Re: [R] count.fields vs read.table

From: Prof Brian Ripley <ripley_at_stats.ox.ac.uk>
Date: Mon 05 Dec 2005 - 19:02:19 EST

On Mon, 5 Dec 2005, Peter Dalgaard wrote:

> "Andrew C. Ward" <acward@tpg.com.au> writes:
>
>> Dear R-help,
>>
>> I am using R 2.1.1 on Windows XP.
>>
>> I have a tab-delimited data file that has been exported by SAS. The file is reasonably big so I
>> apologise that I can't give a good toy example.
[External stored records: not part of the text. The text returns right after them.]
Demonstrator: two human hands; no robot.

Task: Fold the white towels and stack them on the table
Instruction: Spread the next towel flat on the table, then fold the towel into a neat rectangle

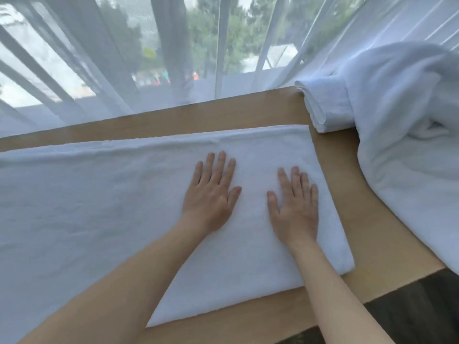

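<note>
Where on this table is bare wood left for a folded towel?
Bare table runs as a strip between the spread towel and the curtain, and along the near right edge beside it. The right end is crowded: folded towel, loose pile. Left hand and right hand press the towel.

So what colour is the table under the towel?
Light brown wood, the table, seen in the head view.

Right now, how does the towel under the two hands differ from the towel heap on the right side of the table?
The flat towel lies spread and smooth on the table; the towel heap is rumpled and piled high. The left hand and right hand press open palms on the flat towel; nothing touches the heap. The flat towel shows straight edges; the heap hangs over the table's right side. Both are white.
</note>
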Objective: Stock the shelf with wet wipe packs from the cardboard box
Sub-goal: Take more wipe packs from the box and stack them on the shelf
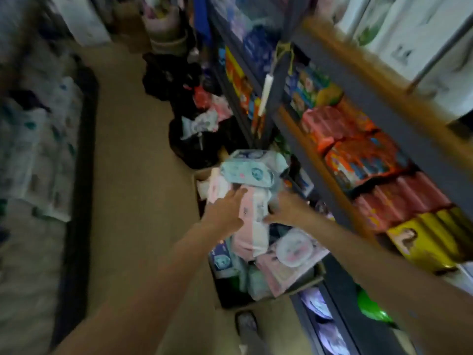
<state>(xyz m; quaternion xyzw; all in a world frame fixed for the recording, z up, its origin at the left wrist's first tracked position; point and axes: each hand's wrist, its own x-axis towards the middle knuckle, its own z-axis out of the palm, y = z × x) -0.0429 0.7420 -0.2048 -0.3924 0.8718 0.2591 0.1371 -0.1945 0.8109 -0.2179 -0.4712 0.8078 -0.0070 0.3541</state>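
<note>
A cardboard box point(311, 283) on the floor beside the shelf point(358, 80) holds a heap of wet wipe packs. A pink and white wet wipe pack point(253, 213) sits on top of the heap. My left hand point(226, 208) presses on its left side with fingers spread, and my right hand point(286, 208) grips its right side. A pale blue pack point(247, 170) lies just beyond my hands. A pink pack with a round white lid point(294, 248) lies nearer me. The frame is blurred.
The dark metal shelf on the right carries red, orange and yellow packs point(358, 155). Black bags point(197, 139) stand on the floor beyond the box. White packaged goods point(38, 149) line the left side. A tan floor aisle point(128, 175) runs between them.
</note>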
I do this:
>> table(count.fields("t1.txt", sep="\t", quote="\""))
>> 248
>> 809
>> So I have 809 lines, each with 248 fields.
>>
>> There's something wrong with me, my data or both, since when I try to read the data, I get this:
>> dim(read.table("t1.txt", sep="\t", quote="\"", header=TRUE)
>> [1] 425 248
>>
>> I wonder if someone could be kind enough to point out what I've done wrong or suggest some tips
>> for managing this, please? Thanks for your advice!
>
>
> Something around line 425 that causes the rest of the file to be
> gobbled? Quotes and comment characters could be the culprit, although
> the inconsistency with count.fields looks suspicious. Otherwise, I'd
> look at the data read and try to pinpoint the line where things go
> weird (e.g. the last handful of entries of the first column).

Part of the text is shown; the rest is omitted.